What this task involves -
In the entries below, count the lines that include the word "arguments" and reply with the number alone.

Records to process -
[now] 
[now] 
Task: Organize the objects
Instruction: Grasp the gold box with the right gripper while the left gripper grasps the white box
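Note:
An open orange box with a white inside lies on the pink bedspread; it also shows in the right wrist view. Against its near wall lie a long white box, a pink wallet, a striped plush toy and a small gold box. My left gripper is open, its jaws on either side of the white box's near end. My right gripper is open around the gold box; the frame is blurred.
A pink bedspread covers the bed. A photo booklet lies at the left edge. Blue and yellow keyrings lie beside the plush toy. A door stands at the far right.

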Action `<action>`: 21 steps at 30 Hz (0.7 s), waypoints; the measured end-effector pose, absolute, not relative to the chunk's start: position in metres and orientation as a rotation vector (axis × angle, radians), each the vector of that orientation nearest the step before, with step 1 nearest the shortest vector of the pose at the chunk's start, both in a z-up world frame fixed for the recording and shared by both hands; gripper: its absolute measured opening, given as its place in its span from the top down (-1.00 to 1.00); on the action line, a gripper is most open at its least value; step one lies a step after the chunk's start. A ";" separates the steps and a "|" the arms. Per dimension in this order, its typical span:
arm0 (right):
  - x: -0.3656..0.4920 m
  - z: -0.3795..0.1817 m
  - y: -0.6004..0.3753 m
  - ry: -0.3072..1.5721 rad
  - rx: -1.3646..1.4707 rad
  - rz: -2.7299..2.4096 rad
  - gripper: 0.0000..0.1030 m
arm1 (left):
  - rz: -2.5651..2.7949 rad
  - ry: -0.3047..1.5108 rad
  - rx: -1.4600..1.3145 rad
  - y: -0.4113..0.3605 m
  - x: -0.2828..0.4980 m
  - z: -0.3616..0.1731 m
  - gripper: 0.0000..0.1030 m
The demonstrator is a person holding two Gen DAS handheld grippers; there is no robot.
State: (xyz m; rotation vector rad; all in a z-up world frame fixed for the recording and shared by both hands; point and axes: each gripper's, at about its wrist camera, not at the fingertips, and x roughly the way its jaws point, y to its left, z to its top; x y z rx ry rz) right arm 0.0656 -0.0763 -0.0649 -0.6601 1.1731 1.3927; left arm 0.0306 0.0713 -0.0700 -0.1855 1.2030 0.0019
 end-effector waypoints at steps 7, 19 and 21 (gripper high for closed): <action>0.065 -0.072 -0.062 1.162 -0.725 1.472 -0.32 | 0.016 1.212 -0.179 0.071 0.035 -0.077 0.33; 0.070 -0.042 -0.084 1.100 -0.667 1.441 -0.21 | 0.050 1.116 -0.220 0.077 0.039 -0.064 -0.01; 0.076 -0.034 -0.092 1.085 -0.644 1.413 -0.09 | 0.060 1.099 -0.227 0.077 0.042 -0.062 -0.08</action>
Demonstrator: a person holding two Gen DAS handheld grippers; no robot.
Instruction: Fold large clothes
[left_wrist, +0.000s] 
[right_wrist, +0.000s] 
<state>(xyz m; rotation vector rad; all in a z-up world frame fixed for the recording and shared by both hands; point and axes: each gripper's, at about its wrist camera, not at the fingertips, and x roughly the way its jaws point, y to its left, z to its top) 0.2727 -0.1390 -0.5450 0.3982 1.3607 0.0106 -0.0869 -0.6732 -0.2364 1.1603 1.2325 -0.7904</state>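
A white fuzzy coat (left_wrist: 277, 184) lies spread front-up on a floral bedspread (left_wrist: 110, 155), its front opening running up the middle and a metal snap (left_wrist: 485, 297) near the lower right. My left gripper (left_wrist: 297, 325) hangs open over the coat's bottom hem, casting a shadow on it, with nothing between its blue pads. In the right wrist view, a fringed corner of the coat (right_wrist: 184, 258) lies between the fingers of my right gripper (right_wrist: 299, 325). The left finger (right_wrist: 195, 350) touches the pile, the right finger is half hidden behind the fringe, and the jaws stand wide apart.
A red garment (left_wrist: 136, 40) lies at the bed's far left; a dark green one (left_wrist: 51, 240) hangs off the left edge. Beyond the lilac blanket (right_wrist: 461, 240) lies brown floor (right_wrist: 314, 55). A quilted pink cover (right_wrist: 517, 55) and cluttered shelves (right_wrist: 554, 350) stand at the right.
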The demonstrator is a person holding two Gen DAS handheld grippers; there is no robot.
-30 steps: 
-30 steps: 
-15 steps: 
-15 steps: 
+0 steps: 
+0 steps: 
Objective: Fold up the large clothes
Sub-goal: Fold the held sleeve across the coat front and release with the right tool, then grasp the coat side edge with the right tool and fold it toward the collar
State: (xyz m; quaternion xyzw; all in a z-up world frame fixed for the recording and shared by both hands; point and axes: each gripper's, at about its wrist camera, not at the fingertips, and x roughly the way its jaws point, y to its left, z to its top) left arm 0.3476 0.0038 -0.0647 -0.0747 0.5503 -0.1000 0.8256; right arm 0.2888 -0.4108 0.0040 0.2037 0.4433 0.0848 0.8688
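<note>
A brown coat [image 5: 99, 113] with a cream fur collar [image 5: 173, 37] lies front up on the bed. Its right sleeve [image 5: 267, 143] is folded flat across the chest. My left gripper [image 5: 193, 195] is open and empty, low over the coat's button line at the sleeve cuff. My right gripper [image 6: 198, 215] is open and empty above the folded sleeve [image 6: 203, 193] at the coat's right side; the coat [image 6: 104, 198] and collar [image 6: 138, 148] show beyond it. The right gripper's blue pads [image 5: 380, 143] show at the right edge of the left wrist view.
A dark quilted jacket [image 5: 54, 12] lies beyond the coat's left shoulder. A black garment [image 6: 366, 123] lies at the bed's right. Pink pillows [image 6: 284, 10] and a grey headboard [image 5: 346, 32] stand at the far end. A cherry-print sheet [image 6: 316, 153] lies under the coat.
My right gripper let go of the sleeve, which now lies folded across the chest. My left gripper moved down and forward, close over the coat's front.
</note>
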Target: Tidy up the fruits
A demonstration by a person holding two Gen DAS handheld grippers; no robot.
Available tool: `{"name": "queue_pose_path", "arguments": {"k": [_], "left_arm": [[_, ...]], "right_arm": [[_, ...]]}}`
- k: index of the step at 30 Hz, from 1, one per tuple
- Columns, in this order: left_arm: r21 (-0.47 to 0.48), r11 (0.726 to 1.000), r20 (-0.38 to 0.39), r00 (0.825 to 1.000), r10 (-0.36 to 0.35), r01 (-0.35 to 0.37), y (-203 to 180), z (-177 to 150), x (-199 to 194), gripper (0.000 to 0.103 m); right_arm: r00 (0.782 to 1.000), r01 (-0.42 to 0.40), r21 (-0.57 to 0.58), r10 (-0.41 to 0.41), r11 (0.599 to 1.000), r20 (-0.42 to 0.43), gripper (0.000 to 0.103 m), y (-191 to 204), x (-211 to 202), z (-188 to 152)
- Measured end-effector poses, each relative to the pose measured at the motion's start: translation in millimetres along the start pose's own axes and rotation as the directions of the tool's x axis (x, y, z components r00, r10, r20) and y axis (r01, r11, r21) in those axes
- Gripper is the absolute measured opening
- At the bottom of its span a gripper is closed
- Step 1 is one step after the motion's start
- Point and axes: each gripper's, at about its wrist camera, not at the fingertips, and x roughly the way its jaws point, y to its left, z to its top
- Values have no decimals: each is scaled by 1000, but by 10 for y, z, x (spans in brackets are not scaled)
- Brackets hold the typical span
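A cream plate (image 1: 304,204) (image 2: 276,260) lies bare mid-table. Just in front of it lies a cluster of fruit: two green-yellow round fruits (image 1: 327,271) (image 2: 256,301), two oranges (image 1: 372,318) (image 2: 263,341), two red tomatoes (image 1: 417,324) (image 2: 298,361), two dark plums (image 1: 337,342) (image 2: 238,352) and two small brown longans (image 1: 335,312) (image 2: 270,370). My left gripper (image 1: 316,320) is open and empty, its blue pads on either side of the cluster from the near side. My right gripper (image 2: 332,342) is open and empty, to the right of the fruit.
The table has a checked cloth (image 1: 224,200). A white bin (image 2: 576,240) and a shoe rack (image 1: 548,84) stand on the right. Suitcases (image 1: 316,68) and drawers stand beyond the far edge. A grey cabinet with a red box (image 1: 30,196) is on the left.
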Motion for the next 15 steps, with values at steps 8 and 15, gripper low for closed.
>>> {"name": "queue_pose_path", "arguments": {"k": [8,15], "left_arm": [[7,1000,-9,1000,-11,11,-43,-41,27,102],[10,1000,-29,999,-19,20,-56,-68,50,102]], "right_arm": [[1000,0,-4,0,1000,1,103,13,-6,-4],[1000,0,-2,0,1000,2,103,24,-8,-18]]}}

Expected answer -
2